● Your assignment: Once you have read the data below, write it all out exactly.

◆ ◆ ◆ ◆ ◆

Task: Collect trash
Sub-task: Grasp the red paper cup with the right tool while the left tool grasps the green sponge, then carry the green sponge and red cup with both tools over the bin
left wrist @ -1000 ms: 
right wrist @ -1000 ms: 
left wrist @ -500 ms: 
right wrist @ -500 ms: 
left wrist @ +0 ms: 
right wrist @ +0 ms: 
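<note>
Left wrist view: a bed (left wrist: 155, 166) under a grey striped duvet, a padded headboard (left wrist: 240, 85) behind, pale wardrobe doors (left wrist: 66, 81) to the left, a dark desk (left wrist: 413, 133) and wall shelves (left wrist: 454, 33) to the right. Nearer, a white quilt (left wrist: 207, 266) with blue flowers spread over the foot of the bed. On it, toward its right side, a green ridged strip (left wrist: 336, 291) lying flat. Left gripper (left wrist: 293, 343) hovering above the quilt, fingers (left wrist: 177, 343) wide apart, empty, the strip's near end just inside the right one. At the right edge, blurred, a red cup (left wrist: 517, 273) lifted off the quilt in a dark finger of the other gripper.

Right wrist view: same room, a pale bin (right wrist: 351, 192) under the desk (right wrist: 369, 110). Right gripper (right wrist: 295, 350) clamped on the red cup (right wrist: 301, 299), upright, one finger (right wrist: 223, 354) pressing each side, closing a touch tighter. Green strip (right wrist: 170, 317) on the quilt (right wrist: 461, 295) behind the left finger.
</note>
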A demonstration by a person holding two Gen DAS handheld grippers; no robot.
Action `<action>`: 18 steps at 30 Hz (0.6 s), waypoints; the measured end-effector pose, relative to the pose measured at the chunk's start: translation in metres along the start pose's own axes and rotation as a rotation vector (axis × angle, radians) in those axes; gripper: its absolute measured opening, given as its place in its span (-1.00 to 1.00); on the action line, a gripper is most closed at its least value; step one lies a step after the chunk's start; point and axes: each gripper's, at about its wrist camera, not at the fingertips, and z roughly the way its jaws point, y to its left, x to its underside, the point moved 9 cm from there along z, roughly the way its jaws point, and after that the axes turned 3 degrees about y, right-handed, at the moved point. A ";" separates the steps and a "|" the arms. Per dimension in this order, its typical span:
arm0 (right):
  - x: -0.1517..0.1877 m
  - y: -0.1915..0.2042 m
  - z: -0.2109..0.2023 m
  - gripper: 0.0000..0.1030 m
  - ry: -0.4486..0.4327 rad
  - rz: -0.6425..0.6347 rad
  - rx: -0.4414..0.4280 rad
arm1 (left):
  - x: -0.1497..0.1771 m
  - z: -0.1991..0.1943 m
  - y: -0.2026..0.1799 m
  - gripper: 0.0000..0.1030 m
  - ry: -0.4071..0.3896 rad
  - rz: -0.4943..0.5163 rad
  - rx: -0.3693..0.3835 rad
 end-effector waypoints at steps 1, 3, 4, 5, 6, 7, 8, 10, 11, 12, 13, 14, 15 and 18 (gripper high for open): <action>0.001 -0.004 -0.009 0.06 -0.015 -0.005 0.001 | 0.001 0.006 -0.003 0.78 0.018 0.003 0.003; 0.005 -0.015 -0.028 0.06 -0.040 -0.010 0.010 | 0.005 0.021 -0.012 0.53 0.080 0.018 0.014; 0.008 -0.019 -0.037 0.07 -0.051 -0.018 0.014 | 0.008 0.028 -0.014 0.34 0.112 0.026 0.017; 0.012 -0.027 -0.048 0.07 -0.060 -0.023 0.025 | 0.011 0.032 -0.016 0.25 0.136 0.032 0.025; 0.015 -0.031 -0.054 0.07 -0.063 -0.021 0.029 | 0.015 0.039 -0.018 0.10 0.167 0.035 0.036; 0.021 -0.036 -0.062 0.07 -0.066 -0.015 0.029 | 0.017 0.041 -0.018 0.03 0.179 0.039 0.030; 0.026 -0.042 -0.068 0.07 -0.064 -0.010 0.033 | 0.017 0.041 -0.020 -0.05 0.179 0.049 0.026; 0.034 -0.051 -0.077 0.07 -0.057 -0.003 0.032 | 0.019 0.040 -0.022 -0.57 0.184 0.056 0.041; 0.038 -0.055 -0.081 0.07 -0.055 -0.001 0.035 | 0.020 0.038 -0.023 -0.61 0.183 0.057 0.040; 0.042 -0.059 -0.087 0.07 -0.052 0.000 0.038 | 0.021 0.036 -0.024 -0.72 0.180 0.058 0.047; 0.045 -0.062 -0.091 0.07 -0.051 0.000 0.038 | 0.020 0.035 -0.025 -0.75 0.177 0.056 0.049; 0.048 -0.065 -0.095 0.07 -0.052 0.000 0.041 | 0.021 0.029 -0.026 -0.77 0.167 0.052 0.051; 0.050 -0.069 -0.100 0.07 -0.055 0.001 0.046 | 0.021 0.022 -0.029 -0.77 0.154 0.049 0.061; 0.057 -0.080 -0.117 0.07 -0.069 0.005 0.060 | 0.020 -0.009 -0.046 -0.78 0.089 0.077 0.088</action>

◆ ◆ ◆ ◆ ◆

● Solution for this task:
Task: Collect trash
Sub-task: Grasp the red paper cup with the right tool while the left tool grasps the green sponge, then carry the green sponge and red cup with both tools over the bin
left wrist @ -1000 ms: 
right wrist @ -1000 ms: 
left wrist @ -500 ms: 
right wrist @ -500 ms: 
left wrist @ +0 ms: 
right wrist @ +0 ms: 
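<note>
Left wrist view: a bed (left wrist: 155, 166) under a grey striped duvet, a padded headboard (left wrist: 240, 85) behind, pale wardrobe doors (left wrist: 66, 81) to the left, a dark desk (left wrist: 413, 133) and wall shelves (left wrist: 454, 33) to the right. Nearer, a white quilt (left wrist: 207, 266) with blue flowers spread over the foot of the bed. On it, toward its right side, a green ridged strip (left wrist: 336, 291) lying flat. Left gripper (left wrist: 293, 343) hovering above the quilt, fingers (left wrist: 177, 343) wide apart, empty, the strip's near end just inside the right one. At the right edge, blurred, a red cup (left wrist: 517, 273) lifted off the quilt in a dark finger of the other gripper.

Right wrist view: same room, a pale bin (right wrist: 351, 192) under the desk (right wrist: 369, 110). Right gripper (right wrist: 295, 350) clamped on the red cup (right wrist: 301, 299), upright, one finger (right wrist: 223, 354) pressing each side, closing a touch tighter. Green strip (right wrist: 170, 317) on the quilt (right wrist: 461, 295) behind the left finger.
</note>
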A demonstration by a person holding two Gen DAS handheld grippers; no robot.
Action `<action>`: 18 steps at 30 Hz (0.6 s), waypoints; the measured end-effector pose, relative to the pose measured at the chunk's start: translation in metres along the start pose's own axes and rotation as a rotation vector (axis × angle, radians) in those axes; gripper: its absolute measured opening, given as its place in its span (-1.00 to 1.00); on the action line, a gripper is most closed at its least value; step one lies a step after the chunk's start; point and axes: each gripper's, at about its wrist camera, not at the fingertips, and z roughly the way its jaws point, y to its left, x to its underside, the point moved 9 cm from there along z, roughly the way its jaws point, and after that the axes turned 3 degrees about y, right-handed, at the moved point. A ";" separates the steps and a "|" the arms. Per dimension in this order, its typical span:
arm0 (right):
  - x: -0.1517..0.1877 m
  - y: -0.1915..0.2042 m
  - z: -0.2109..0.2023 m
  - gripper: 0.0000..0.1030 m
  - ry: -0.4486..0.4327 rad
  - rz: -0.6425..0.6347 rad
  - rx: -0.4414..0.4280 rad
arm1 (left):
  - x: -0.1497..0.1771 m
  - z: -0.1991..0.1943 m
  - y: -0.2026..0.1799 m
  - gripper: 0.0000..0.1030 m
  - ry: -0.4071..0.3896 rad
  - rz: -0.4943..0.5163 rad
  - rx: -0.3693..0.3835 rad
 end-effector waypoints at steps 1, 3, 4, 5, 6, 7, 8, 10, 11, 12, 13, 14, 15 and 18 (gripper high for open): <action>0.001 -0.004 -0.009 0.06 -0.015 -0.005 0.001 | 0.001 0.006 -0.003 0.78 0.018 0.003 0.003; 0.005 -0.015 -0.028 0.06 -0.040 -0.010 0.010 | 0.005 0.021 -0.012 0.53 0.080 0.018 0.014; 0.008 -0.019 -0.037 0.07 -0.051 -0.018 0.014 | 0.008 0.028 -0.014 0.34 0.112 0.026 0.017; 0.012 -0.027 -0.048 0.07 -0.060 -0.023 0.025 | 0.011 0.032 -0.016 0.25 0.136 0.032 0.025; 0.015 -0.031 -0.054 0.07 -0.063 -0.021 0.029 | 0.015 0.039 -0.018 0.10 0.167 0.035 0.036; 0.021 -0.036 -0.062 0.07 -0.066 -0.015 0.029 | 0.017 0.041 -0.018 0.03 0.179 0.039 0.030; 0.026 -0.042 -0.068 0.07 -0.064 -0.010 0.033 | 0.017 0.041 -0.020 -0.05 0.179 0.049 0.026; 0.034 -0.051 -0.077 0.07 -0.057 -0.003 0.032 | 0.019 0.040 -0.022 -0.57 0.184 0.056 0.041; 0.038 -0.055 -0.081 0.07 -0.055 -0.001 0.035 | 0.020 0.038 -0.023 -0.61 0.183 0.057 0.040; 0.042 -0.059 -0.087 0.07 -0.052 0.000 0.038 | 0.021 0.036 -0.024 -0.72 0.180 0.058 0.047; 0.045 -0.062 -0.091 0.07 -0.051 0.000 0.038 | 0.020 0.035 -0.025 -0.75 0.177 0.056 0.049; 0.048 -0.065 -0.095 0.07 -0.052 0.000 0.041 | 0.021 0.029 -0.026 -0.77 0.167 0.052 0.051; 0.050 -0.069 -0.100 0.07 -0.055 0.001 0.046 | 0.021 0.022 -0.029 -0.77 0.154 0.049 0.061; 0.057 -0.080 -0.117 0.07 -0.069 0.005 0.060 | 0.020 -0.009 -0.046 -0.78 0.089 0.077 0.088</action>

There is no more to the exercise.